23. Taken a sick day when you’re not ill.

24. Built a snow fort.
25. Held a lamb.
26. Gone skinny dipping.
27. Run a Marathon.
28. Ridden in a gondola in Venice.-
29. Seen a total eclipse. (Lunar, not solar)
30. Watched a sunrise or sunset.
31. Hit a home run. (If pickup games after grade school count.)
32. Been on a cruise.
33. Seen Niagara Falls in person.
34. Visited the birthplace of your ancestors. (A short stopover at Llandrindod Wells, Wales; A drive through the North Carolina mountains.)
35. Seen an Amish community. Not a real visit - - Drove through a couple on my travels.)

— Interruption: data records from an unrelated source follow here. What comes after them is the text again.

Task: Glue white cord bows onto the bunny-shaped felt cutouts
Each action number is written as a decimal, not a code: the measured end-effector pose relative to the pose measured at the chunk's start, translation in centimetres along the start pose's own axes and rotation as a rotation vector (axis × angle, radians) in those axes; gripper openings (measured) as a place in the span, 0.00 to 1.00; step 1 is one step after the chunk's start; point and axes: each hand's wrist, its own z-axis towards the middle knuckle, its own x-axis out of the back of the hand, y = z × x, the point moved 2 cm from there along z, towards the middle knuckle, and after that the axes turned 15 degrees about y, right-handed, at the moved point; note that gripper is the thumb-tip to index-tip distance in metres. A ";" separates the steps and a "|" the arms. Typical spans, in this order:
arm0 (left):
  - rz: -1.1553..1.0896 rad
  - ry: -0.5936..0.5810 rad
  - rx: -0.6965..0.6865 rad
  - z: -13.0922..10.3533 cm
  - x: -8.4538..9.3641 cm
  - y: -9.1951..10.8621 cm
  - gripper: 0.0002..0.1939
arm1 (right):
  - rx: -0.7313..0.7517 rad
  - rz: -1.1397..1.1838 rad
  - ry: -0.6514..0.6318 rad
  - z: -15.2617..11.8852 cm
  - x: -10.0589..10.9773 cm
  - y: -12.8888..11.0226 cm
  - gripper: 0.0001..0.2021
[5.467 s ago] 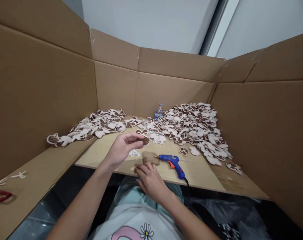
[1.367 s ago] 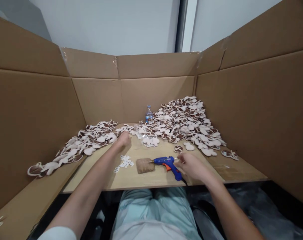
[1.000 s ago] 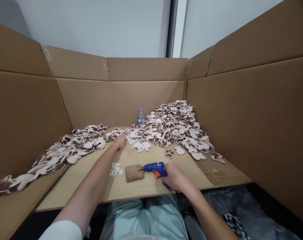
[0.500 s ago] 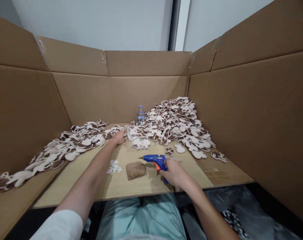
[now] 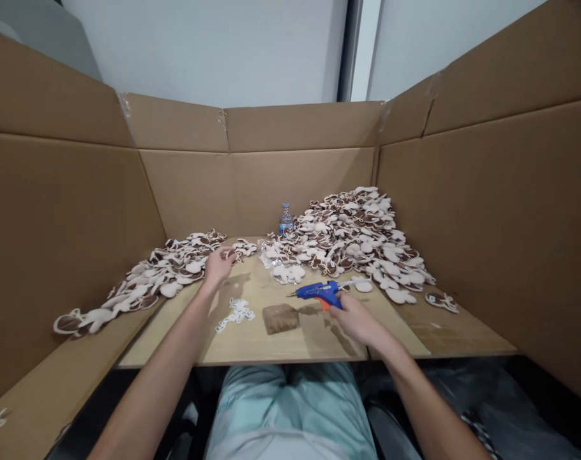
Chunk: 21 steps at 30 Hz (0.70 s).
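My left hand (image 5: pixel 218 266) is closed at the back left, its fingertips around a brown-and-white felt piece (image 5: pixel 234 255) with a cream cord bow, partly hidden by the fingers. Just beyond lies a small heap of similar pieces (image 5: pixel 246 246). My right hand (image 5: pixel 358 319) grips a blue glue gun (image 5: pixel 316 291) with an orange trigger, its nozzle pointing left above the board. Below the nozzle sits a brown block-like pad (image 5: pixel 280 319). Small white cut-out pieces (image 5: pixel 237 312) lie loosely between my left forearm and the pad.
A large pile of felt pieces (image 5: pixel 352 230) rises at the back right, and a long row of them (image 5: pixel 175 271) runs along the left. A plastic water bottle (image 5: pixel 286 220) stands at the back, near clear plastic wrapping (image 5: pixel 266 255). Cardboard walls (image 5: pixel 300 185) enclose the work board (image 5: pixel 319 348).
My left hand has drawn back from the small heap, the felt piece now at its fingertips. My right hand has raised the glue gun slightly. The camera view has turned a little left.
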 end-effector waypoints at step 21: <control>-0.775 -0.209 0.238 -14.5 5.4 4.7 0.08 | 0.193 0.091 0.147 -2.5 -0.3 -3.3 0.17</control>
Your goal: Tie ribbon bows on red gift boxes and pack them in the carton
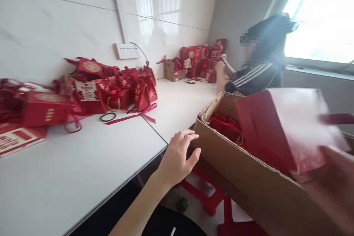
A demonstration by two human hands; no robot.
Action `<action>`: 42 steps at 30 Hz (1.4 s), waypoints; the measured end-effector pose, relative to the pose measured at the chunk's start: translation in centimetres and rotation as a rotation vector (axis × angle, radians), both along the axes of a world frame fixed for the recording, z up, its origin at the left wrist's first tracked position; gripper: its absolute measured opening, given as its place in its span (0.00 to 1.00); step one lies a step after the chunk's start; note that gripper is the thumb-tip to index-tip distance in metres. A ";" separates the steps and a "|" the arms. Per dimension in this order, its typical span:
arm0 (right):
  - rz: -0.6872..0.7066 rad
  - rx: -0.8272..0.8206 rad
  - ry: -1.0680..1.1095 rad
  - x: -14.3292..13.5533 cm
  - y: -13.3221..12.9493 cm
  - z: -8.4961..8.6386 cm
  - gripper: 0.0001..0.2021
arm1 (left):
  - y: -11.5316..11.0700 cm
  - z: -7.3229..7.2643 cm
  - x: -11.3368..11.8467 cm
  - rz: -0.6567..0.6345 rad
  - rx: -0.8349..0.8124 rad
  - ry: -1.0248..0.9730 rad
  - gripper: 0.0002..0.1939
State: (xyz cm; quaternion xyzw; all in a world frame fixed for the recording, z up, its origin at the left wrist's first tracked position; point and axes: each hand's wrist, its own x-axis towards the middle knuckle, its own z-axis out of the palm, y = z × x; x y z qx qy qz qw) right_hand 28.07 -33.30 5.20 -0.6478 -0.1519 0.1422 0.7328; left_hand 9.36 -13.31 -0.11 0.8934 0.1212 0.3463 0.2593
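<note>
My left hand point(181, 155) is beside the near left corner of a large cardboard box point(243, 169), its fingers apart and nothing in them. A red box with a pale side point(279, 129), blurred by motion, is above the cardboard box at the right. My right hand point(329, 180) is smeared at the right edge, just below that red box; its fingers cannot be made out. Inside the cardboard box lie red packages with ribbon point(225, 127).
Red gift boxes point(91, 96) line the white table point(69, 162) by the wall, near a black ring point(107, 117) and loose ribbon. A person point(257, 55) handles red boxes at the back. Red stools point(210, 195) stand below.
</note>
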 end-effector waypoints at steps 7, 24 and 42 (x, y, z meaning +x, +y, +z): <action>-0.104 -0.977 -0.462 10.8 -3.7 1.8 0.08 | 2.3 -3.5 9.3 -0.045 0.261 -0.022 0.17; 0.571 -1.433 -0.816 18.6 3.8 -9.1 0.15 | 1.6 -5.9 9.9 0.072 0.256 -0.188 0.16; 0.388 -1.414 -0.448 13.6 -9.6 -14.7 0.03 | 1.0 -5.9 10.4 0.086 0.191 -0.246 0.16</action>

36. Taught yourself a new language.
37. Had enough money to be truly satisfied.
38. Seen the Leaning Tower of Pisa in person.

39. Gone rock climbing.
40. Seen Michelangelo's David.
41. Sung karaoke.
42. Seen Old Faithful geyser erupt.
43. Bought a stranger a meal at a restaurant.
44. Visited Africa.
45. Walked on a beach by moonlight.
46. Been transported in an ambulance.
47. Had your portrait painted (drawn.)
48. Gone deep sea fishing.
49. Seen the Sistine Chapel in person.
50. Been to the top of the Eiffel Tower in Paris.
51. Gone scuba diving or snorkeling.
52. Kissed in the rain.
53. Played in the mud.
54. Gone to a drive-in theater.
55. Been in a movie. (Low budget, made by a pal.)
56. Visited the Great Wall of China
57. Started a business. (It lasted about four weeks.)
58. Taken a martial arts class.
59. Visited Russia.
60. Served at a soup kitchen.
61. Sold Girl Scout Cookies.
62. Gone whale watching.
63. Got flowers for no reason.
64. Donated blood, platelets or plasma.
65. Gone sky diving.
66. Visited a Nazi Concentration Camp.
67. Bounced a check.
68. Flown in a helicopter.
69. Saved a favorite childhood toy
70. Visited the Lincoln Memorial.
71. Eaten Caviar.
72. Pieced a quilt.
73. Stood in Times Square.
74. Toured the Everglades. Only from the air. That was plenty.
75. Been fired from a job.
76. Seen the Changing of the Guards in London.
77. Broken a bone.
78. Been on a speeding motorcycle.
79. Seen the Grand Canyon in person.
80. Published a book.
81. Visited the Vatican.
82. Bought a brand new car.
83. Walked in Jerusalem.
84. Had your picture in the newspaper.
85. Read the entire Bible.
86. Visited the White House.
87. Killed and prepared an animal for eating.
88. Had chickenpox.
89. Saved someone’s life.
90. Sat on a jury.
91. Met someone famous.
92. Joined a book club.
93. Lost a loved one.
94. Had a baby. Did my part, anyway - - x2
95. Seen the Alamo in person.
96. Swam in the Great Salt Lake.
97. Been involved in a law suit.
98. Owned a cell phone.
99. Been stung by a bee.
100. Read an entire book in one day.

If you have a blog, you are hereby invited to adopt and modify this one. It’s a way for us to know a bit more about one another.